Background: Worldwide, studies show negative attitude among medical students toward psychiatry and mental illness. The knowledge of the attitude and awareness of the undergraduate medical students toward psychiatry, mental health, and psychiatric disorders are most important as they are going to be involved in the care of these patients either directly or indirectly during the later years of their careers.
Aim: This study aims to assess attitude toward psychiatry and mental illness among undergraduate medical students.
Methodology: The responses of 67 medical students from the 6th semester (third professional year) batch who completed their 2-week clinical posting of psychiatry in 4th semester (i.e., second professional year) were collected using validated questionnaires, attitude towards mental illness (AMI), and attitude towards psychiatry (ATP) that assessed their attitudes to psychiatry and mental illness. Double data entry and validation were done using EpiData and analysis using Epi Info software.
Results: Median AMI score was 54 (out of maximum 100) showing a neutral AMI. Median ATP score was 82 (out of maximum 150) also showing a neutral ATP. The theme-wise analysis showed that the attitude of students toward psychiatrist and psychiatry branch was relatively better compared to their AMI.
Conclusion: Undergraduate students have a neutral attitude to psychiatry and mental illness. More efforts are needed to change the attitude to favorable side.

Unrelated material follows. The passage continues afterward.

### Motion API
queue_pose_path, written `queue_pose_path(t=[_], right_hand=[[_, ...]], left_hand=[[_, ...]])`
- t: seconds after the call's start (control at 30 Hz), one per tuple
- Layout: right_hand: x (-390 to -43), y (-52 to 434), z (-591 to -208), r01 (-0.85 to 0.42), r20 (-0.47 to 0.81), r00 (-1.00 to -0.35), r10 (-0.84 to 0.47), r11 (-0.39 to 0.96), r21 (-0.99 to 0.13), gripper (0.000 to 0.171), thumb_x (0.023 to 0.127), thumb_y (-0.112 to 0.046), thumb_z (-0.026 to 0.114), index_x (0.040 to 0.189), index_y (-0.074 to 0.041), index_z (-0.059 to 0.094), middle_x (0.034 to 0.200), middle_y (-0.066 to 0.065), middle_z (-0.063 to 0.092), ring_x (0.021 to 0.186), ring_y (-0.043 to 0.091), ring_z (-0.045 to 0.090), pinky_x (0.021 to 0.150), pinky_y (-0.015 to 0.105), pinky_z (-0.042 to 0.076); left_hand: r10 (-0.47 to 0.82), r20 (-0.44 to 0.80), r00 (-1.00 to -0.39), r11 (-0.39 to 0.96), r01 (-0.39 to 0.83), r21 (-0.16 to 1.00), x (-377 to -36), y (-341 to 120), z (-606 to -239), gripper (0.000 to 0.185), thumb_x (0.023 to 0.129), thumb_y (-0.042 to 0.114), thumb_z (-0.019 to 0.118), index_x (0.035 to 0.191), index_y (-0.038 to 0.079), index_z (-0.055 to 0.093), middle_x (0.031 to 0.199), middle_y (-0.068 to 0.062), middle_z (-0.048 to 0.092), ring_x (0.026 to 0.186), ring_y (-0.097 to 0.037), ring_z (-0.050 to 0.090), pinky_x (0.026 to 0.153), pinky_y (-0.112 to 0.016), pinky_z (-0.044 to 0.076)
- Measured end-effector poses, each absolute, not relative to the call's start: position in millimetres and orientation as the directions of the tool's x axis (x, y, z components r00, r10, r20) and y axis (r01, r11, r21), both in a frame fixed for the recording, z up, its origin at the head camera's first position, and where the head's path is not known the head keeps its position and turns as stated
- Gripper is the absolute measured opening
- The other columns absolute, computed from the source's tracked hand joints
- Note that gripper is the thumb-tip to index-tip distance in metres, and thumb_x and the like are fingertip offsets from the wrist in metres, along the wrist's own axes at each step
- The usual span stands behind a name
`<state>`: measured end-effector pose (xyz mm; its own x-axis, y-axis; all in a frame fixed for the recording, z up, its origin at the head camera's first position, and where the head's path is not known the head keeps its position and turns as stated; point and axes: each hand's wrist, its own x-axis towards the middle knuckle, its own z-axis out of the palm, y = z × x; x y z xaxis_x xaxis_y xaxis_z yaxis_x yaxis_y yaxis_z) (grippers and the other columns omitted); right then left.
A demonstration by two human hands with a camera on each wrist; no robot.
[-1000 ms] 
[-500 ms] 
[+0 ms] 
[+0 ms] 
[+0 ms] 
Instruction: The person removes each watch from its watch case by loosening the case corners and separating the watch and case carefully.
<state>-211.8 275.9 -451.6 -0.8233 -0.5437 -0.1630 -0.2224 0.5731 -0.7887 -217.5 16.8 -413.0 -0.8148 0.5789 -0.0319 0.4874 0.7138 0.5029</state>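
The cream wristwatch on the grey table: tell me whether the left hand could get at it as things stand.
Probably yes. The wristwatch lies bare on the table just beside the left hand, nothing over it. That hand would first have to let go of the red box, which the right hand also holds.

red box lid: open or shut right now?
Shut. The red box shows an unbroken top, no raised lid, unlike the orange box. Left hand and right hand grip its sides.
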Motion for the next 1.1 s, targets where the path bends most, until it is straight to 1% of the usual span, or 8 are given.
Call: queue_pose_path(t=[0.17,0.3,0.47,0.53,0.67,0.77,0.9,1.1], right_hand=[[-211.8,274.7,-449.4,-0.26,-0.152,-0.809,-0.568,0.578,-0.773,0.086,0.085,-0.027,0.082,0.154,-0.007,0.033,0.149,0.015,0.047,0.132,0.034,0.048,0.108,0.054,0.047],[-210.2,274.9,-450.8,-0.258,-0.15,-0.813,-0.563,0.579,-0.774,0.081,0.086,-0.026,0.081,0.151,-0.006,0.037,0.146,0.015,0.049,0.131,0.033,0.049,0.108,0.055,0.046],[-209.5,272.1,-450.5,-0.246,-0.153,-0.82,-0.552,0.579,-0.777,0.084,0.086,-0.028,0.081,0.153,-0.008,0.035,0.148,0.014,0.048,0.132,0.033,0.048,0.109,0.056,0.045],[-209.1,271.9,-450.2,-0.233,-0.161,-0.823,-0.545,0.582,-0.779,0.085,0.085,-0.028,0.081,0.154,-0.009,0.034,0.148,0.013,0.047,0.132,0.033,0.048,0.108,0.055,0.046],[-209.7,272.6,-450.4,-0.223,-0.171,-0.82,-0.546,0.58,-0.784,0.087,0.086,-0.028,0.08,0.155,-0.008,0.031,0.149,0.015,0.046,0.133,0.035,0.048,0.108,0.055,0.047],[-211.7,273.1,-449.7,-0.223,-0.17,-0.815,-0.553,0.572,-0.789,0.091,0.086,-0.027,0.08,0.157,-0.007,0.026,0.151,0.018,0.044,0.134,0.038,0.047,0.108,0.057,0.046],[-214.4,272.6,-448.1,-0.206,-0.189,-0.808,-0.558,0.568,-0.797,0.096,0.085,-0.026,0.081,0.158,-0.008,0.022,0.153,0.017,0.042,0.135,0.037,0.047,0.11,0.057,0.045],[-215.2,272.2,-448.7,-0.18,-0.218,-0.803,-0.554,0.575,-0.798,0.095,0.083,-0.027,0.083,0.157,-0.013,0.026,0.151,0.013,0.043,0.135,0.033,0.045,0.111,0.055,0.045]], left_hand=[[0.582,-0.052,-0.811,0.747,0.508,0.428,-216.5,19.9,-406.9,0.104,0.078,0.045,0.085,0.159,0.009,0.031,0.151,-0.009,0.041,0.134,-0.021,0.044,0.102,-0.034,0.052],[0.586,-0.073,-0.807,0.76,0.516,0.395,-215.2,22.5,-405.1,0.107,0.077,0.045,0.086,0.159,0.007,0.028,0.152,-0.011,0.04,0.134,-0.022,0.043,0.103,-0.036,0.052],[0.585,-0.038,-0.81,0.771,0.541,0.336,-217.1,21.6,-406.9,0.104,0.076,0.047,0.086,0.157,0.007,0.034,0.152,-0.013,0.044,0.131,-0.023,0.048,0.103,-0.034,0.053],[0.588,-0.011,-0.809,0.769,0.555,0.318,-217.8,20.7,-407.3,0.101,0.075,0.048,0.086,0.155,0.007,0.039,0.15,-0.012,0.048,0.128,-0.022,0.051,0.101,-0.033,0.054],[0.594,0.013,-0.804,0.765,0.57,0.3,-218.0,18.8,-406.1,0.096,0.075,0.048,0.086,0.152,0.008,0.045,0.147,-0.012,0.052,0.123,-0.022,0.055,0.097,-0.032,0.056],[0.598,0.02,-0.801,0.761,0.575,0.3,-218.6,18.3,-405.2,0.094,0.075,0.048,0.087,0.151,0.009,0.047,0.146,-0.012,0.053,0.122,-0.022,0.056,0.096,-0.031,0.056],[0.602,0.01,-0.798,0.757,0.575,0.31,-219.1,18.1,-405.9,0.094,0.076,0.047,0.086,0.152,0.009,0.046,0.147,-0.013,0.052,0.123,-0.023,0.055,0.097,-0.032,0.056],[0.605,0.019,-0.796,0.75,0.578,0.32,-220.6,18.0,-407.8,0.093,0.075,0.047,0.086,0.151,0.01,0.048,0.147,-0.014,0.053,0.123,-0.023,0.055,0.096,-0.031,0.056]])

Keywords: Attitude, medical students, mental illness, psychiatry


How to cite this article:
Desai ND, Chavda PD. Attitudes of undergraduate medical students toward mental illnesses and psychiatry. J Edu Health Promot 2018;7:50

How to cite this URL:
Desai ND, Chavda PD. Attitudes of undergraduate medical students toward mental illnesses and psychiatry. J Edu Health Promot [serial online] 2018 [cited 2018 Dec 13];7:50. Available from: http://www.jehp.net/text.asp?2018/7/1/50/229126


  Introduction Top


Mental and behavioral disorders are universal. They are common and affect more than 25% of all people at some time during their lives.[1] In spite of the magnitude of people suffering from mental illnesses, people do not get the adequate care they need, leading to increased overall burden to society. Recent national mental health survey from 12 states of India had shown that lifetime prevalence of mental disorders in the surveyed population was 13.7%. Nearly, 150 million Indians are in need of active interventions. Nearly, 80% of persons suffering from mental disorders had not received any treatment despite the presence of illness for more than 12 months. Multiple factors ranging from lack of awareness to affordability of care influence these wide treatment gaps.[2] National Institute for Mental Health Survey suggests that one major factor responsible for this is stigma. Stigma contributes to the huge burden of mental morbidity, being a roadblock to treatment seeking. Social stigma and negative attitude can affect the quality of life for people with mental illness.

An attitude is defined by Rezler as “a relatively enduring organization of emotionally linked learned beliefs around an object or a situation predisposing one to respond in some preferential manner.”[3] Worldwide, studies show negative attitude among medical students toward psychiatry and mental illness.[4],[5],[6] There may be various reasons for this negative attitude such as lack of accurate information about mental illness and lack of contact with individuals with mental illness.[7]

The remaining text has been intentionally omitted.